Please quote the material exactly, every line of it.

** Opening Supplied entries block **

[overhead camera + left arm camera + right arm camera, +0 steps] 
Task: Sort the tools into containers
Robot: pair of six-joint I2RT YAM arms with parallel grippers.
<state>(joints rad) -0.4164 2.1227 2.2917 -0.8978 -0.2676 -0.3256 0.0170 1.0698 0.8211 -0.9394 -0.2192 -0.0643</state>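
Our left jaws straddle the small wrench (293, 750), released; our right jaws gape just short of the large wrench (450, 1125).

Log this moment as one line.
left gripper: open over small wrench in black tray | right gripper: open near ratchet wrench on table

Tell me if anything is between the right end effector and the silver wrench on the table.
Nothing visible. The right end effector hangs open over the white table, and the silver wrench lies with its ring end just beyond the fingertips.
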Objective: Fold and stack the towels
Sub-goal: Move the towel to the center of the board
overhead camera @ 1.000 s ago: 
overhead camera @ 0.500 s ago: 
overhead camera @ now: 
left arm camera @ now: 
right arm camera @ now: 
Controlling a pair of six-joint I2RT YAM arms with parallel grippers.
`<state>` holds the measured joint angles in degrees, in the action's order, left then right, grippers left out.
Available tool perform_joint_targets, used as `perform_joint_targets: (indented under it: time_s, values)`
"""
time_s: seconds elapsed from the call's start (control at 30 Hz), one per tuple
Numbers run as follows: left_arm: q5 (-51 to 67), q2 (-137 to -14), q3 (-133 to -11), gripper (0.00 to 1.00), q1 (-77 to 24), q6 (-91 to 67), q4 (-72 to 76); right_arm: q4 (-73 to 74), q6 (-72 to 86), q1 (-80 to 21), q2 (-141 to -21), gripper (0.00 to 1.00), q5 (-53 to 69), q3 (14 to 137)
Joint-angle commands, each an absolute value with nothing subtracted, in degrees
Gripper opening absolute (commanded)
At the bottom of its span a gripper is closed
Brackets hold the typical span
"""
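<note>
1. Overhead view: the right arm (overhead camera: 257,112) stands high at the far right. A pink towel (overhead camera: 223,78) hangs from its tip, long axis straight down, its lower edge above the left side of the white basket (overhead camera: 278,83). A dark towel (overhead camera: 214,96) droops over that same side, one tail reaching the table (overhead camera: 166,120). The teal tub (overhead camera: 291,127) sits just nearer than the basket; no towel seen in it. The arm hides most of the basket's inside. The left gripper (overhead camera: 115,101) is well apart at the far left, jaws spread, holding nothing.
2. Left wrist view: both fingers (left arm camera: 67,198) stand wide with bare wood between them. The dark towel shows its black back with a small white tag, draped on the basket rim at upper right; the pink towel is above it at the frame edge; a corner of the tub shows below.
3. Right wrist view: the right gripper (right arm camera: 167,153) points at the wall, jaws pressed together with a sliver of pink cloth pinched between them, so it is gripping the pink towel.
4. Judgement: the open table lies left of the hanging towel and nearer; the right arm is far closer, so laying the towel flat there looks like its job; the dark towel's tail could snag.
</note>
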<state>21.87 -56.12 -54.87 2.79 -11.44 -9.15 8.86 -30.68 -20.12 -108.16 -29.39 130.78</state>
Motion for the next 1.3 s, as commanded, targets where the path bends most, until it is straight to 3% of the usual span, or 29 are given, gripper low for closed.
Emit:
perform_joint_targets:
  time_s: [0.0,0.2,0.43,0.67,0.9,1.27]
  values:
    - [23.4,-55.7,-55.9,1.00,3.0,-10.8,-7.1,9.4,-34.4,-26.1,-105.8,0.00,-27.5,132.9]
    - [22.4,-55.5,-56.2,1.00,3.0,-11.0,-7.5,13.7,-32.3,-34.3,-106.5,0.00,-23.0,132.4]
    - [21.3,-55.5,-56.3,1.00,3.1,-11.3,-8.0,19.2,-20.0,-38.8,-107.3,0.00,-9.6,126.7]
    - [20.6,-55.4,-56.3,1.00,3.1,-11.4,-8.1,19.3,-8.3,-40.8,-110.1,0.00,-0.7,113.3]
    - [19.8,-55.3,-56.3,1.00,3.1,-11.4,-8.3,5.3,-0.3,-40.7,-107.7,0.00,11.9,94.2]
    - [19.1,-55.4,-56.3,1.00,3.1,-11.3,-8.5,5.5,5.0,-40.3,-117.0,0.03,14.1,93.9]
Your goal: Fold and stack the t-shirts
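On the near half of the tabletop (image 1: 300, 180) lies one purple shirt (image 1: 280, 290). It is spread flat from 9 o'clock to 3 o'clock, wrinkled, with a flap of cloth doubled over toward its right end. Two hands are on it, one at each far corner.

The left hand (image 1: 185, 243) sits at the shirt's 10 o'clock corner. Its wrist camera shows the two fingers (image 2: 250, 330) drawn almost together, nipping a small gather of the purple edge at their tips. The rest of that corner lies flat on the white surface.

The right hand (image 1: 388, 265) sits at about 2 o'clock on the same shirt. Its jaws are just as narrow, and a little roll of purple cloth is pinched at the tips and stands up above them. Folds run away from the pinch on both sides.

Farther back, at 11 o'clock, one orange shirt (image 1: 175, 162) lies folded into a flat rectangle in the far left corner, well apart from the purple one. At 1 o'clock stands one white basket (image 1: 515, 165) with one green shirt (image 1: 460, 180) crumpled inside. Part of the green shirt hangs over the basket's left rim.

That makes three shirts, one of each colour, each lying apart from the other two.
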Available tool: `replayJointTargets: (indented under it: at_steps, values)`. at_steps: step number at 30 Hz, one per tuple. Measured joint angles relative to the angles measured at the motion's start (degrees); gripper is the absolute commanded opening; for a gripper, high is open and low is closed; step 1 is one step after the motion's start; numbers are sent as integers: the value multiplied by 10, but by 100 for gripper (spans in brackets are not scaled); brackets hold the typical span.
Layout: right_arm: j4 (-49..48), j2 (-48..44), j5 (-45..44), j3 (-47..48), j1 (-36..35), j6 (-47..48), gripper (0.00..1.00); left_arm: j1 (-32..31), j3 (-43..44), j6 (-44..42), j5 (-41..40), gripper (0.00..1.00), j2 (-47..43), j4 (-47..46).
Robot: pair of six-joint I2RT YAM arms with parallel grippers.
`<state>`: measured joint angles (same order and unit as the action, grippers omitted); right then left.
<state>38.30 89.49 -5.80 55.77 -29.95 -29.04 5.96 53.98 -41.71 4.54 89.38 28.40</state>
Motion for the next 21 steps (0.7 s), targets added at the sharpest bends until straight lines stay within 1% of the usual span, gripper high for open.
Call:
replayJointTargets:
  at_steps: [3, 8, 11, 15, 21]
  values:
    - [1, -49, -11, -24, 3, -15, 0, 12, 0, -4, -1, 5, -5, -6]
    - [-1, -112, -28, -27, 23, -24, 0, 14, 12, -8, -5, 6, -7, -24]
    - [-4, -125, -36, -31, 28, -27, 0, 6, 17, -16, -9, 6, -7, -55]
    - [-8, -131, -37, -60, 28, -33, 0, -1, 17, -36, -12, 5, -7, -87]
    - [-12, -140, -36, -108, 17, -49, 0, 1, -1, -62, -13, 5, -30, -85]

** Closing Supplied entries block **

## Output of the exercise
[overhead camera + left arm camera + right arm camera, +0 steps] 
Task: Sort the tools into containers
Robot: pair of six-joint I2RT YAM arms with parallel grippers.
<state>(joints rad) -0.4164 2.1227 2.2917 -0.8978 -0.2676 -0.3256 0.0170 1.0698 0.8211 -0.9394 -0.2192 -0.0643</state>
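Our left jaws straddle the small wrench (293, 750), released; our right jaws gape just short of the large wrench (450, 1125).

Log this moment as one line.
left gripper: open over small wrench in black tray | right gripper: open near ratchet wrench on table

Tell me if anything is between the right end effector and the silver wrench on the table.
Nothing visible. The right end effector hangs open over the white table, and the silver wrench lies with its ring end just beyond the fingertips.
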Objective: Fold and stack the towels
Sub-goal: Move the towel to the center of the board
overhead camera @ 1.000 s ago: 
overhead camera @ 0.500 s ago: 
overhead camera @ now: 
left arm camera @ now: 
right arm camera @ now: 
Controlling a pair of six-joint I2RT YAM arms with parallel grippers.
`<state>` holds the measured joint angles in degrees, in the action's order, left then right, grippers left out.
Available tool perform_joint_targets, used as `perform_joint_targets: (indented under it: time_s, values)`
"""
time_s: seconds elapsed from the call's start (control at 30 Hz), one per tuple
Numbers run as follows: left_arm: q5 (-51 to 67), q2 (-137 to -14), q3 (-133 to -11), gripper (0.00 to 1.00), q1 (-77 to 24), q6 (-91 to 67), q4 (-72 to 76); right_arm: q4 (-73 to 74), q6 (-72 to 86), q1 (-80 to 21), q2 (-141 to -21), gripper (0.00 to 1.00), q5 (-53 to 69), q3 (14 to 137)
Joint-angle commands, each an absolute value with nothing subtracted, in degrees
Gripper opening absolute (commanded)
At the bottom of its span a gripper is closed
Brackets hold the typical span
"""
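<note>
1. Overhead view: the right arm (overhead camera: 257,112) stands high at the far right. A pink towel (overhead camera: 223,78) hangs from its tip, long axis straight down, its lower edge above the left side of the white basket (overhead camera: 278,83). A dark towel (overhead camera: 214,96) droops over that same side, one tail reaching the table (overhead camera: 166,120). The teal tub (overhead camera: 291,127) sits just nearer than the basket; no towel seen in it. The arm hides most of the basket's inside. The left gripper (overhead camera: 115,101) is well apart at the far left, jaws spread, holding nothing.
2. Left wrist view: both fingers (left arm camera: 67,198) stand wide with bare wood between them. The dark towel shows its black back with a small white tag, draped on the basket rim at upper right; the pink towel is above it at the frame edge; a corner of the tub shows below.
3. Right wrist view: the right gripper (right arm camera: 167,153) points at the wall, jaws pressed together with a sliver of pink cloth pinched between them, so it is gripping the pink towel.
4. Judgement: the open table lies left of the hanging towel and nearer; the right arm is far closer, so laying the towel flat there looks like its job; the dark towel's tail could snag.
</note>
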<state>21.87 -56.12 -54.87 2.79 -11.44 -9.15 8.86 -30.68 -20.12 -108.16 -29.39 130.78</state>
Motion for the next 1.3 s, as commanded, targets where the path bends most, until it is straight to 3% of the usual span, or 29 are given, gripper low for closed.
Emit:
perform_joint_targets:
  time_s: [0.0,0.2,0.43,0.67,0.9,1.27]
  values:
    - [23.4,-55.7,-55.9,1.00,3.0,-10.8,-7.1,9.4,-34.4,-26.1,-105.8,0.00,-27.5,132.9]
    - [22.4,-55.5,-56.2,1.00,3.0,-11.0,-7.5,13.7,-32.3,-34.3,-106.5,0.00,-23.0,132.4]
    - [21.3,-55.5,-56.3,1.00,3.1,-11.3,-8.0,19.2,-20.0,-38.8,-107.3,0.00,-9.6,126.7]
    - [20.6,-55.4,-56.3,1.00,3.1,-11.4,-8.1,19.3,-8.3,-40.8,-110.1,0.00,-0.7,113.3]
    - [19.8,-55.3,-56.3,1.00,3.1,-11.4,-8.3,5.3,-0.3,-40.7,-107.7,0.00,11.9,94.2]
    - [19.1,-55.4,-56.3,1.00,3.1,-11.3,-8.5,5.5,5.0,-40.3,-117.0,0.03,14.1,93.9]
Your goal: Fold and stack the t-shirts
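On the near half of the tabletop (image 1: 300, 180) lies one purple shirt (image 1: 280, 290). It is spread flat from 9 o'clock to 3 o'clock, wrinkled, with a flap of cloth doubled over toward its right end. Two hands are on it, one at each far corner.

The left hand (image 1: 185, 243) sits at the shirt's 10 o'clock corner. Its wrist camera shows the two fingers (image 2: 250, 330) drawn almost together, nipping a small gather of the purple edge at their tips. The rest of that corner lies flat on the white surface.

The right hand (image 1: 388, 265) sits at about 2 o'clock on the same shirt. Its jaws are just as narrow, and a little roll of purple cloth is pinched at the tips and stands up above them. Folds run away from the pinch on both sides.

Farther back, at 11 o'clock, one orange shirt (image 1: 175, 162) lies folded into a flat rectangle in the far left corner, well apart from the purple one. At 1 o'clock stands one white basket (image 1: 515, 165) with one green shirt (image 1: 460, 180) crumpled inside. Part of the green shirt hangs over the basket's left rim.

That makes three shirts, one of each colour, each lying apart from the other two.
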Available tool: `replayJointTargets: (indented under it: at_steps, values)`. at_steps: step number at 30 Hz, one per tuple. Measured joint angles relative to the angles measured at the motion's start (degrees); gripper is the absolute commanded opening; for a gripper, high is open and low is closed; step 1 is one step after the motion's start; numbers are sent as integers: the value multiplied by 10, but by 100 for gripper (spans in brackets are not scaled); brackets hold the typical span.
Layout: right_arm: j4 (-49..48), j2 (-48..44), j5 (-45..44), j3 (-47..48), j1 (-36..35), j6 (-47..48), gripper (0.00..1.00); left_arm: j1 (-32..31), j3 (-43..44), j6 (-44..42), j5 (-41..40), gripper (0.00..1.00), j2 (-47..43), j4 (-47..46).
Robot: pair of six-joint I2RT YAM arms with parallel grippers.
`<state>`: measured joint angles (same order and unit as the action, grippers omitted); right then left.
<state>38.30 89.49 -5.80 55.77 -29.95 -29.04 5.96 53.98 -41.71 4.54 89.38 28.40</state>
Motion for the next 21 steps (0.7 s), targets added at the sharpest bends until straight lines stay within 1% of the usual span, gripper high for open.
Call:
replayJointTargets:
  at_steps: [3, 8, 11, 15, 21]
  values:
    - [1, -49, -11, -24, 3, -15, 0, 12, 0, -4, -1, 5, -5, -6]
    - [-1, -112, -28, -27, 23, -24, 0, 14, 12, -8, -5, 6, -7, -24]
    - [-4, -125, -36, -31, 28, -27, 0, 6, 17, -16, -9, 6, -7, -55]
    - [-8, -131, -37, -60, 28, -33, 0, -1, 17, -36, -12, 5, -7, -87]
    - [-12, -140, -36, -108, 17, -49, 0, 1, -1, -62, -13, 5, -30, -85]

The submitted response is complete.